■ **Aim of the task**: Give all the lines below again, exactly, with no pictures.

*** Data segment Section Begins ***

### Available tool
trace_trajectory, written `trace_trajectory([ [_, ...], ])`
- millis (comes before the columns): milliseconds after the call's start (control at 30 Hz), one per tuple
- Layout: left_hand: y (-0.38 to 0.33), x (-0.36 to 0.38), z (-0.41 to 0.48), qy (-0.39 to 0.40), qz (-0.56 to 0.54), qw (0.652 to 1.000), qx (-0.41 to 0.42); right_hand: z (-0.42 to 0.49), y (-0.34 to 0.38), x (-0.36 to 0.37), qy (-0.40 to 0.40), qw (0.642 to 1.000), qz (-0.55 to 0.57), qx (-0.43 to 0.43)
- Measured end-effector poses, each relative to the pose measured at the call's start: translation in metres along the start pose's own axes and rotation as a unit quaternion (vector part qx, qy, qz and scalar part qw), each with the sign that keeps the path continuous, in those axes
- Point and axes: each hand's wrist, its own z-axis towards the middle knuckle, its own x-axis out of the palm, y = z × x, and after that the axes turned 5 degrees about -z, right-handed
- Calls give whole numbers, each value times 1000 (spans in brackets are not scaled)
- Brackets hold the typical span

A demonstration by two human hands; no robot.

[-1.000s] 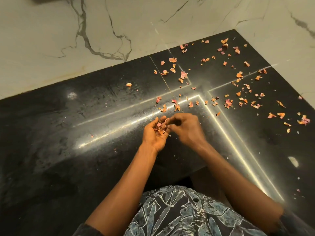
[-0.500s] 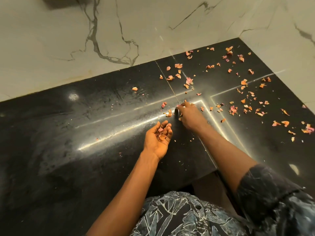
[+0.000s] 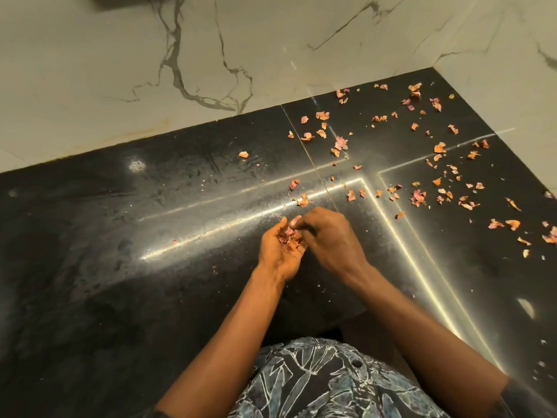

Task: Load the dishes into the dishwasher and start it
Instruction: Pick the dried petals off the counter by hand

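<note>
Left grip (image 3: 280, 251) lies palm up and loosely cupped just above the black polished stone bench (image 3: 135, 282), cradling a small heap of dry pink-orange peel flakes (image 3: 290, 239) in its hollow; its fingers are only gently curved, not clamped. Right grip (image 3: 328, 239) sits palm down, touching the left one on its right side, narrow, with fingers curled and their tips bunched over the heap. Whether those tips pinch a flake cannot be told.

Just beyond both grips a few loose flakes (image 3: 303, 202) lie on the bench, on a bright streak of reflected light (image 3: 241, 218) that runs out to the left of the grips. Farther beyond and well out to the right of the right grip, many more scattered flakes (image 3: 419, 197) cover the bench up to its far corner. One lone flake (image 3: 243, 154) lies beyond and slightly left of the left grip. Behind the bench stands a white grey-veined marble wall (image 3: 120, 70). Nearer than the grips, between the forearms, shows a dark leaf-patterned shirt (image 3: 316, 384).
</note>
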Motion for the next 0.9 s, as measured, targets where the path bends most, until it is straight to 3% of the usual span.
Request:
trace_trajectory([
  [133, 3, 6, -5, -6, -3, 1000, 4, 1, 12, -1, 48, 997, -45, -26],
  [367, -9, -2, 0, 4, -26, 999, 21, 40, -6, -16, -50, 992, 91, 71],
  [433, -13, -5, -1, -4, -21, 999, 33, 62, -28, -8, -47, 990, 49, 124],
  [500, -16, -6, -5, -2, -11, 999, 41, 78, -43, 7, 18, 987, -16, 157],
  [600, -19, -7, -9, 9, -2, 999, 45, 79, -43, 33, 87, 986, -108, 88],
  [733, -25, -8, -13, 15, -6, 998, 60, 58, -33, 53, 52, 981, -189, -12],
  [900, -29, -15, -11, 12, -20, 997, 69, 37, -33, 49, 47, 989, -141, 19],
])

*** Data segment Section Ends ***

■ **Response**:
### Available tool
trace_trajectory, written `trace_trajectory([ [_, ...], ])`
- millis (comes before the columns): milliseconds after the call's start (control at 30 Hz), one per tuple
- Layout: left_hand: y (-0.38 to 0.33), x (-0.36 to 0.38), z (-0.41 to 0.48), qy (-0.39 to 0.40), qz (-0.56 to 0.54), qw (0.652 to 1.000), qx (-0.41 to 0.42); right_hand: z (-0.42 to 0.49), y (-0.34 to 0.38), x (-0.36 to 0.37), qy (-0.40 to 0.40), qw (0.642 to 1.000), qz (-0.55 to 0.57), qx (-0.43 to 0.43)
- Measured end-effector poses, each relative to the pose measured at the call's start: translation in metres along the start pose's own axes and rotation as a unit quaternion (vector part qx, qy, qz and scalar part qw), each with the sign that keeps the path continuous, in those axes
- Point and axes: each hand's wrist, its own z-axis towards the middle knuckle, its own x-axis out of the palm, y = z × x, and after that the axes turned 5 degrees about -z, right-handed
- Calls give whole numbers, each value times 1000 (spans in brackets are not scaled)
- Brackets hold the typical span

A demonstration by two human hands; no robot.

[-1.000s] 
[-0.500s] 
[+0.000s] 

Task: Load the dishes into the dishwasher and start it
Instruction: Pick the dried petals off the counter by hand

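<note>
Left grip (image 3: 280, 251) lies palm up and loosely cupped just above the black polished stone bench (image 3: 135, 282), cradling a small heap of dry pink-orange peel flakes (image 3: 290, 239) in its hollow; its fingers are only gently curved, not clamped. Right grip (image 3: 328, 239) sits palm down, touching the left one on its right side, narrow, with fingers curled and their tips bunched over the heap. Whether those tips pinch a flake cannot be told.

Just beyond both grips a few loose flakes (image 3: 303, 202) lie on the bench, on a bright streak of reflected light (image 3: 241, 218) that runs out to the left of the grips. Farther beyond and well out to the right of the right grip, many more scattered flakes (image 3: 419, 197) cover the bench up to its far corner. One lone flake (image 3: 243, 154) lies beyond and slightly left of the left grip. Behind the bench stands a white grey-veined marble wall (image 3: 120, 70). Nearer than the grips, between the forearms, shows a dark leaf-patterned shirt (image 3: 316, 384).
</note>
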Motion for the next 0.9 s, as measured, targets where the path bends most, until it is straight to 3% of the usual span.
Request:
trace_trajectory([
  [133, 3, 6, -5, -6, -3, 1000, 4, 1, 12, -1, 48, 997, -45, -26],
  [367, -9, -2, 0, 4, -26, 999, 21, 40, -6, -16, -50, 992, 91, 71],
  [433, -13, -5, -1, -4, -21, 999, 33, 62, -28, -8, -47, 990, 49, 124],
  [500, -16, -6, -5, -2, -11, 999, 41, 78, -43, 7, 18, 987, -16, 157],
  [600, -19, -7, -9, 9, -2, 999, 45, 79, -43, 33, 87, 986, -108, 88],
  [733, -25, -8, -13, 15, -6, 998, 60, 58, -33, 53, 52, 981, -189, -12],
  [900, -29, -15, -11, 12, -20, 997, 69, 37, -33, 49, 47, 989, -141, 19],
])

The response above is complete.